The Wall Street Journal’s Allysia Finley agrees:

[T]here’s also one huge elephant in the room that Mr. Romney will have to clear if he decides to run in 2012: Massachusetts’ universal health care legislation, which hasn’t been popular with fellow GOPers. Indeed, it must pain Mr. Romney that so many Republican critiques of ObamaCare cite the cost overruns and other problems encountered by RomneyCare. As he geared up to run for president a few years ago, Mr. Romney notably switched his positions on abortion, gun rights, immigration and “don’t ask, don’t tell.” He won’t find it so easy to flip-flop on Romney care, and he apparently knows it. Mr.

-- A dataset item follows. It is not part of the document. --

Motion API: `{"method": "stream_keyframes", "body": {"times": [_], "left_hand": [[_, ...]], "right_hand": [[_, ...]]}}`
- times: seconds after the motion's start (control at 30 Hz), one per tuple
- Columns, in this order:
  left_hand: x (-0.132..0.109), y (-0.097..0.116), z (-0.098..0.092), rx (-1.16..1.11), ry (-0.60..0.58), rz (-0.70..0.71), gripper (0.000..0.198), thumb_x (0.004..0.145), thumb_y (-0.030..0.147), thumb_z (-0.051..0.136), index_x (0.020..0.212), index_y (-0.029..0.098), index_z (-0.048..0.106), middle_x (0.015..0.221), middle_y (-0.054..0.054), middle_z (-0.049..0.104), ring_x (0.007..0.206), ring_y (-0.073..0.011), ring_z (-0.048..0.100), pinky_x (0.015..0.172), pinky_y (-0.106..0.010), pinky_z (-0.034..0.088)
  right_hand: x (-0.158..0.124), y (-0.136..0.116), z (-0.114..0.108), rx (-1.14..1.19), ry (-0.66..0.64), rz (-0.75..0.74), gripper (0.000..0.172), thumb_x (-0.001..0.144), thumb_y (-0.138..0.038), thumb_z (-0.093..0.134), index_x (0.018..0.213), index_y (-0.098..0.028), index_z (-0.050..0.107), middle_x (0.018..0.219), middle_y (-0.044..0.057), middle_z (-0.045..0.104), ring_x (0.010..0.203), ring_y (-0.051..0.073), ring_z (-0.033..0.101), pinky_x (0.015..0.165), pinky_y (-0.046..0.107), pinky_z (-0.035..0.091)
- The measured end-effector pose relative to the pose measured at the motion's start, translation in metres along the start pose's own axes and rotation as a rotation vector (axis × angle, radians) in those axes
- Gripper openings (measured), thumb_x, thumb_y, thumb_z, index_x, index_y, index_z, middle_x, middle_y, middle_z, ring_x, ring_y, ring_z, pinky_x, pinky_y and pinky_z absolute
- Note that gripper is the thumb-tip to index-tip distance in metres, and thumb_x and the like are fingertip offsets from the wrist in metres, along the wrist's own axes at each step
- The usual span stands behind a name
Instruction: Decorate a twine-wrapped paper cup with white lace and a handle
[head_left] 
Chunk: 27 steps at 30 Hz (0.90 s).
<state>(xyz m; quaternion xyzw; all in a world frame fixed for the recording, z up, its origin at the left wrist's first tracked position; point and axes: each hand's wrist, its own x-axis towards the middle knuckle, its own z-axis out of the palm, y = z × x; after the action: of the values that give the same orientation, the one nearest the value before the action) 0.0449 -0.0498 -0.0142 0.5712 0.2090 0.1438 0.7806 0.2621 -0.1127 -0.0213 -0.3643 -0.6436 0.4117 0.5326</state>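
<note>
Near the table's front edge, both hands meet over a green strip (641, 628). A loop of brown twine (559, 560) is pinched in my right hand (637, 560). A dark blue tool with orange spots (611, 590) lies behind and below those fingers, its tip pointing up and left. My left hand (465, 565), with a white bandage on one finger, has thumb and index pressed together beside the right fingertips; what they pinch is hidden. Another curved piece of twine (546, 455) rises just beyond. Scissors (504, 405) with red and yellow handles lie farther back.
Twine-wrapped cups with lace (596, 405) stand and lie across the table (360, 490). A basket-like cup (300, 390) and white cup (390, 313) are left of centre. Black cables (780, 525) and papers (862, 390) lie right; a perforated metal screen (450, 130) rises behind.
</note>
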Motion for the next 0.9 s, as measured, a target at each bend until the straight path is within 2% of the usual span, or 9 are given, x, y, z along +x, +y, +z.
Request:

Romney is sticking to his guns by defending the Massachusetts plan.

I’ll go on the record right now as saying I don’t think that Romney will win the nomination. He had enough problems with the evangelicals and social conservatives, and he now has an equally bigger policy problem on health care. As for Pawlenty, I think he’s more likely to be on the bottom of the ticket.

UPDATE: Pawlenty will head to Iowa soon for an event.